━━ Given information ━━
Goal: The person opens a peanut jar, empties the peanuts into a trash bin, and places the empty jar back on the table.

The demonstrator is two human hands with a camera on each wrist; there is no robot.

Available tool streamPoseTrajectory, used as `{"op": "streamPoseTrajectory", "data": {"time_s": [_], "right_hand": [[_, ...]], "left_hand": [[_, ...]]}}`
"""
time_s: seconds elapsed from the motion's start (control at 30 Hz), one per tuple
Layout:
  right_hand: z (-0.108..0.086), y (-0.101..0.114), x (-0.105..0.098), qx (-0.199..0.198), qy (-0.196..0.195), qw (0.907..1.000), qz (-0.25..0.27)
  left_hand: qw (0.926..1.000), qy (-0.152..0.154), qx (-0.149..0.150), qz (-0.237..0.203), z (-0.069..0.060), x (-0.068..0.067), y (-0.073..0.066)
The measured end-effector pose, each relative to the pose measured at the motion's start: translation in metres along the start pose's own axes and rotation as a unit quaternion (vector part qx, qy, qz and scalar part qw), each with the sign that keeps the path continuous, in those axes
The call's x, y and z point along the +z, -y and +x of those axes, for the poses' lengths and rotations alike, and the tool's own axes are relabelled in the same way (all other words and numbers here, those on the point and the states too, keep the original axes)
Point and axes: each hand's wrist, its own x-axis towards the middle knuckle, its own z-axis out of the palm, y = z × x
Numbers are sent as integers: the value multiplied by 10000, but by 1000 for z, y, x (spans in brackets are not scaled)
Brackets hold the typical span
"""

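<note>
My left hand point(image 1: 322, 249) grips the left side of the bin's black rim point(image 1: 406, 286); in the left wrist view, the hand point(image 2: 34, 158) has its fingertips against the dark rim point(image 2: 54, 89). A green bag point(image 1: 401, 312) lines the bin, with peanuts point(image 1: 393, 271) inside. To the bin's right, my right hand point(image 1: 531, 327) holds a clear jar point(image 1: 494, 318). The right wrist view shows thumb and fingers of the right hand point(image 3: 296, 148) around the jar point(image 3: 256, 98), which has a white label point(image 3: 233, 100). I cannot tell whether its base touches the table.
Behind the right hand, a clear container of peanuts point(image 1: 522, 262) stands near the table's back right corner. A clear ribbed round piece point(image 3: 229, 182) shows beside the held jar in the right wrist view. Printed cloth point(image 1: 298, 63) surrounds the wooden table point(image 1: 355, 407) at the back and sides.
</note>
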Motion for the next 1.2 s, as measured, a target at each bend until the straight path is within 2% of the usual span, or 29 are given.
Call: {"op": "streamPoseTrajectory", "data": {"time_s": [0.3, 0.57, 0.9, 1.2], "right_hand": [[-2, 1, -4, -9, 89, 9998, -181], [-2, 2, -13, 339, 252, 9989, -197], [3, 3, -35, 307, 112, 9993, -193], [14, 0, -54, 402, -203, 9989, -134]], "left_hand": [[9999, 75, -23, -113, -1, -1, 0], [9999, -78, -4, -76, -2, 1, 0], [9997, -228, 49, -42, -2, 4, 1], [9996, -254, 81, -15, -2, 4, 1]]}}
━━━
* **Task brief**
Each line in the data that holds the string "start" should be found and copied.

* **Response to this task**
time_s: seconds elapsed from the motion's start (control at 30 Hz), one per tuple
The measured end-effector pose, each relative to the pose measured at the motion's start: translation in metres along the start pose's own axes and rotation as a unit quaternion (vector part qx, qy, qz and scalar part qw), each with the sign that keeps the path continuous, in those axes

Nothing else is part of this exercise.